Lo más divertido es que éste es una controversia recurrente. Los tiquismiquis nunca se han llevado bien con los campechanos y el resquemor entre «nosotros» y «ellos» existe prácticamente desde el invento del turismo. Al principio eran los foráneos quienes superaban en buenas maneras a los locales, pero tras la Primera Guerra Mundial el turista nobiliario comenzó a escasear y San Sebastián se convirtió en un destino para los excursionistas de clase popular. El diario 'La Voz de Guipúzcoa' se hacía eco ya en 1929 (20 de octubre) de ese turismo modesto que, para horror de los finísimos donostiarras, no sólo no hacía gasto en la ciudad sino que se conformaba, una vez bajado del autocar, con comer de tartera en la playa.
Zampar en La Concha significaba que no vivías o te alojabas cerca y que además no tenías dinero suficiente como para ir de restorán. En otros arenales no eran tan melindrosos y abundaban los puestos donde comprar desde una cazuelita de magras hasta una tortilla de patata, pero la capital era otra cosa. Recién terminada la Guerra Civil, en julio de 1939, la playa donostiarra prohibía el acceso entre las 14.30 y las 16.00 horas. Como le parecía poco, el teniente de alcalde solicitó en la Comisión Municipal Permanente que se prohibiera «el feo espectáculo de llevar cazuelas».
A la gente le dio igual. En verano de 1947 la cuestión se había ido de madre y en Ondarreta la arena estaba llena de restos de comida y trozos de botellas de vino.
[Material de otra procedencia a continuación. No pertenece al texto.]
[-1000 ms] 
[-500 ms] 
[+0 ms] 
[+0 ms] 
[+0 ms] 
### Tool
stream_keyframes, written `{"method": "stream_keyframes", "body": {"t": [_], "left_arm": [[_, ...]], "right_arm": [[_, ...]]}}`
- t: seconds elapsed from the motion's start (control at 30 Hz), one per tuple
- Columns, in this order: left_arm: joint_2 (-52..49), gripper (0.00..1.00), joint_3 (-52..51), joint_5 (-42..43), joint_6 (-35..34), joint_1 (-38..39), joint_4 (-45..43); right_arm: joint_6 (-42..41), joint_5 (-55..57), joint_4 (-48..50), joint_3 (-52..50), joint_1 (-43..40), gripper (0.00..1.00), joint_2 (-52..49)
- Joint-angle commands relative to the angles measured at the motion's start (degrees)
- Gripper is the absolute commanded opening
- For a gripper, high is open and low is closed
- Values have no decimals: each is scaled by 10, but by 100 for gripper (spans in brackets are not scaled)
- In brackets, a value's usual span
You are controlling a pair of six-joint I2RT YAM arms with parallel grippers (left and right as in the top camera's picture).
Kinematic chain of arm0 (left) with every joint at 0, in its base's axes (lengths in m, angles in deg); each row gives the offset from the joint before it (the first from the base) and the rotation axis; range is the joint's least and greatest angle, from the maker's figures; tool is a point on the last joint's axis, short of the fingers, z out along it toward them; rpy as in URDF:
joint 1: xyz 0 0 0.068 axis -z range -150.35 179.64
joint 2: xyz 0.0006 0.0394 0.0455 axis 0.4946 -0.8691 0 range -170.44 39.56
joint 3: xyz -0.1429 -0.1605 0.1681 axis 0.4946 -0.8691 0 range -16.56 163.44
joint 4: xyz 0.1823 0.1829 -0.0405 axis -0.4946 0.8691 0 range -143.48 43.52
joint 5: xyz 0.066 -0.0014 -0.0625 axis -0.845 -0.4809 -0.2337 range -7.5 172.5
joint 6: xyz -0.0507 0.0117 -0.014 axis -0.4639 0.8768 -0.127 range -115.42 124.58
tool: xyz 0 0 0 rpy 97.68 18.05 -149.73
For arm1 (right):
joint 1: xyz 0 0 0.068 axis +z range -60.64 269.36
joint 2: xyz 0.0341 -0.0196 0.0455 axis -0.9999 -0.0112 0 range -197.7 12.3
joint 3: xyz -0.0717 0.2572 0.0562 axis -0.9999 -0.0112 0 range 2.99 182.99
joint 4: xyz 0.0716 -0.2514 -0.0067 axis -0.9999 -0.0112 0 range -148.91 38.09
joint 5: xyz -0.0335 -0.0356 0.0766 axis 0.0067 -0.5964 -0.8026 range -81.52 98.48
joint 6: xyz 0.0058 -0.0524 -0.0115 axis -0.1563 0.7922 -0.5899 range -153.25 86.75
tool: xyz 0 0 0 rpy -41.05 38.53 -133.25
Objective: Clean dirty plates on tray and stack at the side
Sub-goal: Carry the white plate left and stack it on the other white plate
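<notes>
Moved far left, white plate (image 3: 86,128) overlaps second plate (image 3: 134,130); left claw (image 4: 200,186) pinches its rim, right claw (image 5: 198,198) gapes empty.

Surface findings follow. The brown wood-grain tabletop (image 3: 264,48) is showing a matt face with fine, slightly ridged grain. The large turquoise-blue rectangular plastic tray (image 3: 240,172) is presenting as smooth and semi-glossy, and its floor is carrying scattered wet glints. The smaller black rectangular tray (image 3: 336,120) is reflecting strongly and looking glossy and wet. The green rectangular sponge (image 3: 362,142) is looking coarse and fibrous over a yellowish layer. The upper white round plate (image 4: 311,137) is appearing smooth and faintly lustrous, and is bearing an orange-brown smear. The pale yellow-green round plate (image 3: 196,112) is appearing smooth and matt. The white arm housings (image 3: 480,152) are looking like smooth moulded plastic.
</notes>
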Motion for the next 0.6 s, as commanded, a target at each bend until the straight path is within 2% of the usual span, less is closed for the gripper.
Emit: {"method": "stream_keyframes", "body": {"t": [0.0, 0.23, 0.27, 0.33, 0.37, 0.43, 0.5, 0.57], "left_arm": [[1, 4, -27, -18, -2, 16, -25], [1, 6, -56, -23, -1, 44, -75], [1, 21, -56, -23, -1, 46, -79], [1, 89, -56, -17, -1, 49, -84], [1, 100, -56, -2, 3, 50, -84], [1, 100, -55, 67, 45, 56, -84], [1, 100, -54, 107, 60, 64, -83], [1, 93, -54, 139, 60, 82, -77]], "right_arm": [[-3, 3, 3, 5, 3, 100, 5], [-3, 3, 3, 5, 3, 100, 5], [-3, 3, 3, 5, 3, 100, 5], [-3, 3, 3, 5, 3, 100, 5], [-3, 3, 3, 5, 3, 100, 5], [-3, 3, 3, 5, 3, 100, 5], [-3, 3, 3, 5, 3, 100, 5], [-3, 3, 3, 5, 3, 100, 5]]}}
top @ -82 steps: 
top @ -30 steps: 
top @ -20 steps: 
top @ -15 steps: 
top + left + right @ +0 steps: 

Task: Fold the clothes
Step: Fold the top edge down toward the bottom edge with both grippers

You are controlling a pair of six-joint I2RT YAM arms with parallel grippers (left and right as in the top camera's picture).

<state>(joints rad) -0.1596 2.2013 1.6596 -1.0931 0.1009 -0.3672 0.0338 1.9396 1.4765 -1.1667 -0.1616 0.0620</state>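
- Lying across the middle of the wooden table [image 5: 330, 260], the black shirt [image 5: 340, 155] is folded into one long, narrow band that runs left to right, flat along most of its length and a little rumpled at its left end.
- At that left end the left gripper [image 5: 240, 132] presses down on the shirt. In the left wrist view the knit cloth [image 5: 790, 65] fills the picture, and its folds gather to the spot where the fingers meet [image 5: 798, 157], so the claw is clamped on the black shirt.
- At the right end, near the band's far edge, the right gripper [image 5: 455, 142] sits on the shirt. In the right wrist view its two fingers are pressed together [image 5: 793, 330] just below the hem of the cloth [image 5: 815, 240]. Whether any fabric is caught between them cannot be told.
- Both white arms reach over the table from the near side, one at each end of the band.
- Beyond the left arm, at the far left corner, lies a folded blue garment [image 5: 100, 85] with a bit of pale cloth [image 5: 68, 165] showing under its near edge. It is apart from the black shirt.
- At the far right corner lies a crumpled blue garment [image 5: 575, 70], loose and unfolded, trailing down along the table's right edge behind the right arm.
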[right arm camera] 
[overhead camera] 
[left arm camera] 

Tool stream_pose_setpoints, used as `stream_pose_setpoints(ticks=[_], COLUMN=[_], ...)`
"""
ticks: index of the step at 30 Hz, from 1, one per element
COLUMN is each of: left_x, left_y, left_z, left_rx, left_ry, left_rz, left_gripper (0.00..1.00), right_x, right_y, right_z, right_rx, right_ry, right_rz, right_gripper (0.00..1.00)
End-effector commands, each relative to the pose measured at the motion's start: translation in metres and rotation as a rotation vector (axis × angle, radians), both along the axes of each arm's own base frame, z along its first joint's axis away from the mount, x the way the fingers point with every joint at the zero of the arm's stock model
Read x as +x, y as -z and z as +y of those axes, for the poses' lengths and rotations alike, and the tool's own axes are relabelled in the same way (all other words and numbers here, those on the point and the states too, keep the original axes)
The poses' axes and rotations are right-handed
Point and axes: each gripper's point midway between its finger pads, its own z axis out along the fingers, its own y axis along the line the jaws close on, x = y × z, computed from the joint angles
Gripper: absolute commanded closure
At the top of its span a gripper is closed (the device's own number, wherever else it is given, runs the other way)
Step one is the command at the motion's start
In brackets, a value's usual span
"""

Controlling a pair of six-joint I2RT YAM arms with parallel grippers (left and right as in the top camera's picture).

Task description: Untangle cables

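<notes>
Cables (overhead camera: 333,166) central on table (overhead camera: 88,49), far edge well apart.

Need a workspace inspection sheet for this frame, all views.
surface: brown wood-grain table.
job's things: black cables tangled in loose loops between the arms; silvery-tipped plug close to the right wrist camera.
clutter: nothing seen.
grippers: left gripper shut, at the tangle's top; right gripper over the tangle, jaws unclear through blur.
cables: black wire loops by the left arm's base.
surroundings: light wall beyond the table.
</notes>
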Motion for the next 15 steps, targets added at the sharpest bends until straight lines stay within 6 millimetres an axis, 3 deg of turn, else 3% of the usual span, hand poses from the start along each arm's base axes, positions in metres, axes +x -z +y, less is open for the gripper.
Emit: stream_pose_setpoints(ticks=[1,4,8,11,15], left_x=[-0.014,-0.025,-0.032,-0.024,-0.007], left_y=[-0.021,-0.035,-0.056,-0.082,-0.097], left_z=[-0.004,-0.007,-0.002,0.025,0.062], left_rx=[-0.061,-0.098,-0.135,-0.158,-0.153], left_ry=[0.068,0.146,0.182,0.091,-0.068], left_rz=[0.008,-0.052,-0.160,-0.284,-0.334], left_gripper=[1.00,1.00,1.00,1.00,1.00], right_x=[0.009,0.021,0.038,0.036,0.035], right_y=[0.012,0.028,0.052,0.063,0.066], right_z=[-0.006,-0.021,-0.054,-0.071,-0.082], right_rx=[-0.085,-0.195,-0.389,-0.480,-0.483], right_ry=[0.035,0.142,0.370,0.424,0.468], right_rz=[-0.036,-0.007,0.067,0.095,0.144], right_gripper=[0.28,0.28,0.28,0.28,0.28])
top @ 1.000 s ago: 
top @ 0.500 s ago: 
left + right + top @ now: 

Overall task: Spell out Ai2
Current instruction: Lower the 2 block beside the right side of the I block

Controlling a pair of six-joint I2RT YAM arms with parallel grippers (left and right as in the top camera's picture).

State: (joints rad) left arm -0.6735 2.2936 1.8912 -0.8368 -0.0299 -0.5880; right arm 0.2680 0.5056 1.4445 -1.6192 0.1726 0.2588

De nuevo algunos exigían, en lugar de un mejor servicio de limpieza o algo más de civismo, la prohibición total de comer en la playa. Casualmente, nadie protestaba por que los extranjeros ricos hicieran que el hotel les acercara el almuerzo o el servicio completo de té hasta la mismísima orilla del mar. El tiempo pasa pero las cosas no cambian.